Council has no excuse now that would prevent it from holding hearings and voting on a pending bill to eliminate DROP, or the Deferred Retirement Option Plan.
 

Smith’s opinion says the 1999 legislation that created DROP allows for Council to amend the plan for all employees not already enrolled in the program. Smith added that if city workers challenge a repeal of DROP, it is uncertain how the courts will rule.
 

Somehow, City Council President Anna C. Verna appeared to be confused by Smith’s 13-page opinion. Verna issued a statement saying she was “disappointed” with the legal guidance.
 

“Merely saying that removing DROP participation for most employees ‘could’ be constitutional is of no help at all,” Verna said.
 

It’s unclear what Verna is missing. Smith’s opinion is straightforward. She said Council could end the benefit, and cited legal precedents to support the move.
 

Smith also cautioned that the courts could rule against the city in a challenge, but that’s always the case when you go into court. If anything, Smith provided sound legal advice, and warned there are no slam dunks in court.
 

Any court challenge from the city unions will likely argue that DROP is a pension benefit that can’t be taken away except through negotiations. Indeed, state courts have traditionally provided broad protections to union retirement benefits.
 

But Smith cited two exceptions that could give the city the authority to abolish DROP. Not to mention, the pension benefit wasn’t awarded through collective bargaining. This was a perk that was handed to city employees on a silver platter by then-Mayor Edward G. Rendell.
 

At the time, DROP was touted as revenue-neutral. But a recent study commissioned by Mayor Nutter found that DROP cost the city $258 million over 10 years.
 

Nutter rightly wants to end the program because he says the city can’t afford it.
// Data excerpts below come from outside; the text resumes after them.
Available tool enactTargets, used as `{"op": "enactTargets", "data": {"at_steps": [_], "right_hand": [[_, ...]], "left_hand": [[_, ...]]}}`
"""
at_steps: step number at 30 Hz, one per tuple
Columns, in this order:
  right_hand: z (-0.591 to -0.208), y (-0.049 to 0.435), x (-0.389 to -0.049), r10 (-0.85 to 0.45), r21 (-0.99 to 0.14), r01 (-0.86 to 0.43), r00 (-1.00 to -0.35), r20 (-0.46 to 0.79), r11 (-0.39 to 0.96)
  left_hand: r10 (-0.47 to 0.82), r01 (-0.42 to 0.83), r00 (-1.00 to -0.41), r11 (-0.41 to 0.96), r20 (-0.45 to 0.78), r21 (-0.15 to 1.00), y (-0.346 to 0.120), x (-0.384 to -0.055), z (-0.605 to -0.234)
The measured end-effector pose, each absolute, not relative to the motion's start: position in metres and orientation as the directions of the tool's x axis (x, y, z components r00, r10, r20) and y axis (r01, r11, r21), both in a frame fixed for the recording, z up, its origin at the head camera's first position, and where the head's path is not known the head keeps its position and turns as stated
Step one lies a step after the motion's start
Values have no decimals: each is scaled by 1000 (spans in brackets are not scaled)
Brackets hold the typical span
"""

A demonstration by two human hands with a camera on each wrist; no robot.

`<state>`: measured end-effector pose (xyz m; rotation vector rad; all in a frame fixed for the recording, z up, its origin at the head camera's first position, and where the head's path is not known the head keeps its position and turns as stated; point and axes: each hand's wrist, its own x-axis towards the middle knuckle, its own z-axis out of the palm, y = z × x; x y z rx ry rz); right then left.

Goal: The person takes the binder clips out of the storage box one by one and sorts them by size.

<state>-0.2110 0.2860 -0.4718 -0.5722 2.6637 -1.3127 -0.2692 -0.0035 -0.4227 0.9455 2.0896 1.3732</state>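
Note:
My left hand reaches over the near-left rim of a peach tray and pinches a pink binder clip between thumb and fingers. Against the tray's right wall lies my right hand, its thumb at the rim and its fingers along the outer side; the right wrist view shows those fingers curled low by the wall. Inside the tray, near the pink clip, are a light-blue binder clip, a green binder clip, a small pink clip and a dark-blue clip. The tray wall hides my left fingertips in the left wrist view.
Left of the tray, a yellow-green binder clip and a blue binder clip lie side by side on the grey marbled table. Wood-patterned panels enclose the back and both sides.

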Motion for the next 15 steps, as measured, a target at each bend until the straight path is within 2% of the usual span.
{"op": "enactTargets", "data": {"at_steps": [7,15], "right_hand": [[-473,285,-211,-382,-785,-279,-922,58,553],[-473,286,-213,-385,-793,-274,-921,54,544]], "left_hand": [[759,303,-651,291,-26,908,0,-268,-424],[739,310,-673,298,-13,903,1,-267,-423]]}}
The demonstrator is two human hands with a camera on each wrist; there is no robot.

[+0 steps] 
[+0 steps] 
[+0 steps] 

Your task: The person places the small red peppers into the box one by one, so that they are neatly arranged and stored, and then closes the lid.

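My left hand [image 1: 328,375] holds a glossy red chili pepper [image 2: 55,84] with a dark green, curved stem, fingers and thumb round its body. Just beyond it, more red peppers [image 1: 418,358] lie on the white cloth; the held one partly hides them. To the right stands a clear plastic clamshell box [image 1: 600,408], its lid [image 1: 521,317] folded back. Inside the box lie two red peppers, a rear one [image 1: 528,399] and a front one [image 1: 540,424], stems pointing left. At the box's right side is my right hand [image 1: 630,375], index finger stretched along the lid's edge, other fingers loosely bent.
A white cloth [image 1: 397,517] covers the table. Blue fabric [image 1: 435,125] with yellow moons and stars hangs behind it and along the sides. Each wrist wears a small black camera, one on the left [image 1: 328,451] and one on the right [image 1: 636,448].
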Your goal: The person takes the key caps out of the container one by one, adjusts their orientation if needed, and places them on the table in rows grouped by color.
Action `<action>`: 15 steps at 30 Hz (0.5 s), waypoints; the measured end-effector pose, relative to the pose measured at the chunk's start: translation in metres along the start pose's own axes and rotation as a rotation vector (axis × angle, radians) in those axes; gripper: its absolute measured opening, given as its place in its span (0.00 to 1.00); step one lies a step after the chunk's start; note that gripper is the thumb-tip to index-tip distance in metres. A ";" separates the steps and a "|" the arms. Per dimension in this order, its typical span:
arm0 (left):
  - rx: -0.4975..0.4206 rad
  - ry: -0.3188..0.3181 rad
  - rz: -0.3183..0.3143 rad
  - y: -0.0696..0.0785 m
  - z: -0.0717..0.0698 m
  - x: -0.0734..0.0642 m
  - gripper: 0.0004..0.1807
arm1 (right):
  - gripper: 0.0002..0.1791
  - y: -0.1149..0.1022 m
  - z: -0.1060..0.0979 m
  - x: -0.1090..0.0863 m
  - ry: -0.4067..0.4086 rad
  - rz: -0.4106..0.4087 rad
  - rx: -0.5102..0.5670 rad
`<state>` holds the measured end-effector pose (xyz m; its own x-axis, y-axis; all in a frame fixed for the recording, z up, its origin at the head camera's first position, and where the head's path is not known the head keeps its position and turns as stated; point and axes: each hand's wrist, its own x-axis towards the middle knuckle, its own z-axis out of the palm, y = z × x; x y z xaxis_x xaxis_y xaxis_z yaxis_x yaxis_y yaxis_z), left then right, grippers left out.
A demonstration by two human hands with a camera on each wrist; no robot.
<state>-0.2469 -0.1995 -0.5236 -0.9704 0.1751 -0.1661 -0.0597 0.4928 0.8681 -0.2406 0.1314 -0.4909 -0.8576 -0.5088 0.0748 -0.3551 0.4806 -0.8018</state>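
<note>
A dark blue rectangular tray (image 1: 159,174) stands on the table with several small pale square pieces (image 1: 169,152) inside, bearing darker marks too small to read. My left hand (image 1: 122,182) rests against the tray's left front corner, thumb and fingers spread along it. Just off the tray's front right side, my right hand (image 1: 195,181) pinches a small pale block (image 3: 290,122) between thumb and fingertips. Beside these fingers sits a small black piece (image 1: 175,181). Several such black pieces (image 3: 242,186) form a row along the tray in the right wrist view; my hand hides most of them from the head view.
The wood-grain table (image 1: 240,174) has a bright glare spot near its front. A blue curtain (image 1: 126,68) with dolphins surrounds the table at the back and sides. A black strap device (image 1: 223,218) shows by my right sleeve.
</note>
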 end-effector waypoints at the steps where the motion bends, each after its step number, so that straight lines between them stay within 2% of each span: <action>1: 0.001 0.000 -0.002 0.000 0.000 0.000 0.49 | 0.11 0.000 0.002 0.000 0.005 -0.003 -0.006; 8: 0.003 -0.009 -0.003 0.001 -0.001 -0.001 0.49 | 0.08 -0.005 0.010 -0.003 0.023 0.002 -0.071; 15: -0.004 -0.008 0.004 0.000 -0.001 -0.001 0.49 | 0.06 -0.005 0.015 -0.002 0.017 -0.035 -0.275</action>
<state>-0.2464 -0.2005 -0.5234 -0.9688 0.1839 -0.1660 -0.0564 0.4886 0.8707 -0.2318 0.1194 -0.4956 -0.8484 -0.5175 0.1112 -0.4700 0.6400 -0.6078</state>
Beyond the cost, DROP provides no substantive benefits to the city.
 

Granted, DROP gives city workers a nice lump-sum payment over and above their annual pension. But that is a perk that taxpayers can’t afford.
 

Verna’s agitation over Smith’s opinion may have more to do with Council’s reluctance to do away with DROP. Seven Council members, including Verna, have enrolled in the program. And they do not want to upset city workers with an election on the horizon.
 

But Council was elected to serve the taxpayers, not the unions. DROP is a perk the taxpayers can’t afford. The mayor wants to end the program. Council should move forward with hearings and vote to end DROP.